DISCOUNT SEMPRE PIÙ APPREZZATI
A guadagnarci sono stati i discount, dove le quantità di merce vendute sono aumentate, in particolare da settembre (+6,3%). Per riuscire a far quadrare i conti di casa il 23% degli intervistati ha dichiarato di fare la spesa in questo canale più spesso che nel recente passato. Il giro d’affari di questi store è aumentato del +12,2% in un anno (così come accade da un biennio) e la quota a valore sul totale è arrivata al 20,6%, guadagnando tre punti rispetto al 2019.
Ma gli effetti della congiuntura economica si sono fatti sentire anche su questo format: il discount è il canale distributivo dove l’inflazione si è fatta più sentire (+8,6%), soprattutto da settembre (+14,1%), e dove la pressione promozionale è calata maggiormente (-3% contro il -2,2% medio). Ma anche quello dov’è cresciuta di più la presenza di grandi marche industriali, così come in un altro canale che sta beneficiando di questa caccia alla convenienza: gli specialisti del drug, casa e persona (+4,4%).
E-COMMERCE PENALIZZATO
La ricerca di convenienza ha invece penalizzato l’e-commerce rallentandone l’avanzata. I tassi di crescita a tre cifre registrati nel 2020 e quelli a due cifre del 2021 sono lontani. Nell’anno terminante a settembre i generalisti online hanno incassato un +4,1%, l’home delivery un +4,7% e il click&collect un +0,5%. Così la quota e-commerce sul giro d’affari del Largo consumo resta ferma al 2,3%, come nel 2021.
IL “NUOVO” CARRELLO DELLA SPESA
Il carrello della spesa non è diventato solo più vuoto.
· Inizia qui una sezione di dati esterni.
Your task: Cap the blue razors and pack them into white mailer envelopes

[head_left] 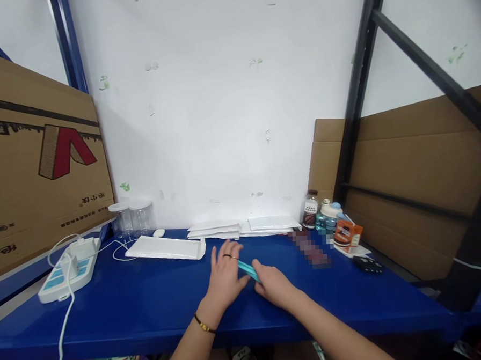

L’analisi per fascia di prezzo o di posizionamento a scaffale mostra infatti l’avanzata dei primi prezzi (+7,6% sull’anno mobile) e dei prodotti mainstream (+6,7%) e la contrazione di quelli premium (-1,7%), in particolare di grandi marche. Le private label guadagnano quasi l’1% di quota, anche grazie all’aumento dell’offerta a scaffale, tranne che nei discount e negli specialisti drug.
Sulle variazioni del carrello della spesa pesa anche l’impatto dell’inflazione, molto evidente soprattutto in alcune filiere sotto pressione. Il record va all’olio di semi (+49,4%), alla pasta di semola (+23,5%) e al burro (+20,8%), seguiti da avicunicoli, formaggi da tavola, riso bianco, maionese, e nettari, con un tasso inflattivo superiore al 10%.